Despite axial length being a major variable for visual quality of the image on the retina, relatively few studies are focused on axial length. Investigations from study populations in Singapore, India, China, England and the U.S. have been performed, which were mostly population-based, cross-sectional studies, with the mean axial length of adults ranging from 22.6 mm to 23.38 mm [13‐17]. Thus, the purpose of our study was to examine the 10-year change in axial length in an older southern Taiwanese population, and the relative effects of age and year of birth on axial length.
Methods
Study Population
A database of 1195 eyes of 1011 patients who underwent cataract surgery in a tertiary hospital in southern Taiwan, Kaohsiung Chang Gung Memorial Hospital, during January 1st to December 31st 2008, and January 1st to June 30th 2018 was studied retrospectively. Cataract surgeries were carried out by the same four experienced physicians in both years. Exclusion criteria were as follows: (1) eyes with prior vitrectomy (2) eyes with secondary cataract developed from blunt eye trauma.

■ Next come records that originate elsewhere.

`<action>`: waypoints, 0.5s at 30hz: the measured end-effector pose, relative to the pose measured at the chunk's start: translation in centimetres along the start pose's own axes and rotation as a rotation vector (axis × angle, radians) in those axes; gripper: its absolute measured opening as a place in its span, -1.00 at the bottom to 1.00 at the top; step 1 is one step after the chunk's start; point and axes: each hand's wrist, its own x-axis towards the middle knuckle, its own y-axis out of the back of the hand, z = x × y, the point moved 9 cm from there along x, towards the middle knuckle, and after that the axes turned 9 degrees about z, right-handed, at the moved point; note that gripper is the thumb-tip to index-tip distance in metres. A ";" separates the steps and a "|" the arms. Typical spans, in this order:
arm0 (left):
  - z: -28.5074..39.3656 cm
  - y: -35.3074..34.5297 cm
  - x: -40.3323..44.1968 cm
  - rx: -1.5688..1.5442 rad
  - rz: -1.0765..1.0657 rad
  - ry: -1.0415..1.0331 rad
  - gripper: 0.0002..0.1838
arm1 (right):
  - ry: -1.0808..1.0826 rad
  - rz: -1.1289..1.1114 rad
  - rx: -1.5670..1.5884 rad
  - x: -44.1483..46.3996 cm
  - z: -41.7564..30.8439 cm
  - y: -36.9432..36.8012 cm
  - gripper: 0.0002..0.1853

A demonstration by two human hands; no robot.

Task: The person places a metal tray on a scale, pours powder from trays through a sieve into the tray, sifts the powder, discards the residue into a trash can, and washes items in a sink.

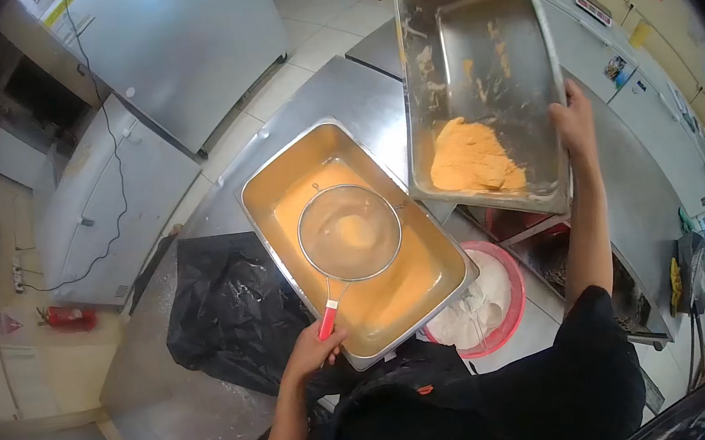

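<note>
My left hand is closed round the red handle of a round mesh sieve. The sieve sits over a deep metal pan, with a small mound of orange powder in its mesh. Orange powder covers much of that pan's bottom. My right hand grips the right side of a second metal pan, raised and tilted toward me. A heap of orange powder lies in its near end, and streaks of residue cling to its walls.
A black plastic bag lies on the steel table left of the lower pan. Below the table's right edge stands a pink tub of white powder. A white chest freezer and a fire extinguisher are at the left.
</note>
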 end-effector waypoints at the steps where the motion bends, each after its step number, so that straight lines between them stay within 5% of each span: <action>1: 0.1 0.1 -0.1 -0.013 -0.026 0.002 -0.73 | 0.006 0.000 -0.007 -1.3 -2.4 0.3 -0.60; 5: -0.6 1.3 -0.6 0.018 -0.099 -0.009 -0.69 | 0.269 0.073 0.079 -6.4 -10.3 1.4 -0.70; 8: 0.0 3.2 -1.1 0.310 -0.046 -0.085 -0.60 | 0.350 0.197 0.069 -10.9 -15.0 2.5 -0.64; 10: 2.7 5.6 -1.8 0.729 0.133 -0.332 -0.48 | 0.383 0.235 -0.095 -13.5 -16.2 1.4 -0.76; 12: 7.7 6.6 -0.6 0.597 0.132 -0.358 -0.42 | 0.419 0.245 -0.127 -16.0 -17.9 -0.4 -0.83; 15: 14.7 9.3 6.4 0.210 0.358 -0.733 -0.32 | 0.522 0.233 -0.184 -20.0 -18.9 -3.6 -0.88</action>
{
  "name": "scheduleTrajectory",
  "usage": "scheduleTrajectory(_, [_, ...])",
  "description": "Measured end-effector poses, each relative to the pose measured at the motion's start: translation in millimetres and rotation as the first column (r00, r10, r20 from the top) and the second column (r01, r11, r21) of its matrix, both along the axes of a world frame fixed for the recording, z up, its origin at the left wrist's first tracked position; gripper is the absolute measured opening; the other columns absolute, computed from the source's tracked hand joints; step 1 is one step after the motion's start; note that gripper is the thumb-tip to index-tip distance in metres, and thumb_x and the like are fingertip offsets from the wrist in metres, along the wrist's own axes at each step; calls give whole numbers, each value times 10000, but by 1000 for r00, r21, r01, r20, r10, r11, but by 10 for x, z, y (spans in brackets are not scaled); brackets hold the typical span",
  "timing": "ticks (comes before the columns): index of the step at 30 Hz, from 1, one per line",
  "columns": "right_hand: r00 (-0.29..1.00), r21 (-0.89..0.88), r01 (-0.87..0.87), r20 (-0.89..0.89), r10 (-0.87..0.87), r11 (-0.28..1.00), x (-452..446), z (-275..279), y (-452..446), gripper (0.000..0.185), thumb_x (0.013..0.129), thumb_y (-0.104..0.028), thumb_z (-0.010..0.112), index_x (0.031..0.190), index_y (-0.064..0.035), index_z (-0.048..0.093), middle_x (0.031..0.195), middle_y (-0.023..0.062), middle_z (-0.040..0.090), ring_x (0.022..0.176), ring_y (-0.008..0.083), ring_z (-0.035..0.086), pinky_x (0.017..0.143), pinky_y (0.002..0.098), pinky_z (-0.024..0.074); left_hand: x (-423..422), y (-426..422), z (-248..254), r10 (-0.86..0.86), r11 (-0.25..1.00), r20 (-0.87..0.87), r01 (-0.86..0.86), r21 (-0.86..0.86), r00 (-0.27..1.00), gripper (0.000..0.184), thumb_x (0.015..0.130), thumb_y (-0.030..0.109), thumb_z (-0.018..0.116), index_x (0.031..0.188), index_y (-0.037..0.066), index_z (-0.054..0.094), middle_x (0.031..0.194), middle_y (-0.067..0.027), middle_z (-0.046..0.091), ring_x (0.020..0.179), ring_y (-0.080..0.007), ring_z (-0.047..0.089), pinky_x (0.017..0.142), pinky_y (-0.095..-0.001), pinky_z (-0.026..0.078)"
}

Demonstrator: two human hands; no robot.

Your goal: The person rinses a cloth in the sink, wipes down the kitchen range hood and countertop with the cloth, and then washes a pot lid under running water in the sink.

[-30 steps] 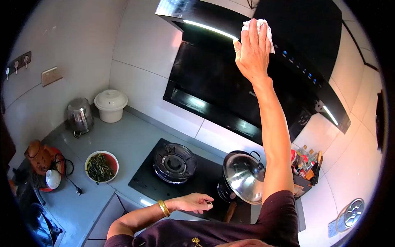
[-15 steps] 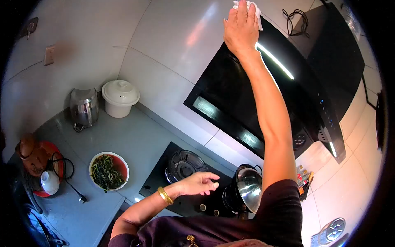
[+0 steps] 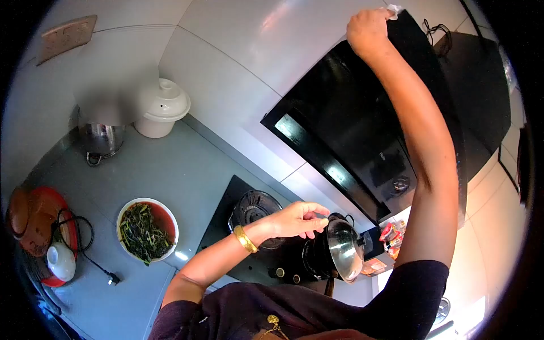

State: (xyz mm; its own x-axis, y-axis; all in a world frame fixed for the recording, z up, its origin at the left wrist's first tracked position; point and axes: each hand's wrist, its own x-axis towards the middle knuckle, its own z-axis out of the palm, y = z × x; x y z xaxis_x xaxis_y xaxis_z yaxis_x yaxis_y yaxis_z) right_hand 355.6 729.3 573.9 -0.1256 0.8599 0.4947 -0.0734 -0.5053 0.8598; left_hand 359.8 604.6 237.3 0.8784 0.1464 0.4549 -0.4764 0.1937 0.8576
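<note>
My right hand (image 3: 369, 33) is raised at the top, closed on a crumpled white tissue (image 3: 395, 10) against the upper edge of the black range hood (image 3: 351, 107). Only a small bit of the tissue shows past my fingers. My left hand (image 3: 300, 220), a gold bangle at its wrist, hovers over the black gas stove (image 3: 224, 229) with nothing in it, its fingers loosely bent and apart. Beyond its fingertips stands a dark wok (image 3: 317, 255) under a shiny metal lid (image 3: 344, 252). The bare burner (image 3: 255, 209) lies behind my left wrist.
On the grey counter (image 3: 170, 170) stand a bowl of leafy greens (image 3: 144, 229), a white lidded pot (image 3: 161, 107) and a metal canister (image 3: 105, 137), partly blurred over. At far left, a red tray (image 3: 54, 201) lies near a black plug cord (image 3: 93, 255). Packets (image 3: 391, 235) sit beyond the wok.
My right hand has slid right along the hood's edge with the tissue, its fingers now curled instead of stretched. My left hand has risen toward the wok lid. The hood's light strips no longer show.
</note>
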Motion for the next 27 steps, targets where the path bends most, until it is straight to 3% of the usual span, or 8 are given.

Of the 1195 eyes, 235 eyes were excluded. Fifty-nine eyes had a history of vitrectomy or blunt eye trauma. If cataract surgery was performed on both eyes in the same year by the four physicians, the first eye that underwent surgery was selected. Therefore, 176 eyes were excluded due to being the second eye that was operated in the same year. The study adhered to the Declaration of Helsinki and was approved by the Chang Gung Institutional Research Ethics Committee. Since this was a study that retrospectively reviewed medical records and there were no anonymous issues involved, the Chang Gung Institutional Review Board waived the need for consent. The study flowchart is provided in Fig. 1.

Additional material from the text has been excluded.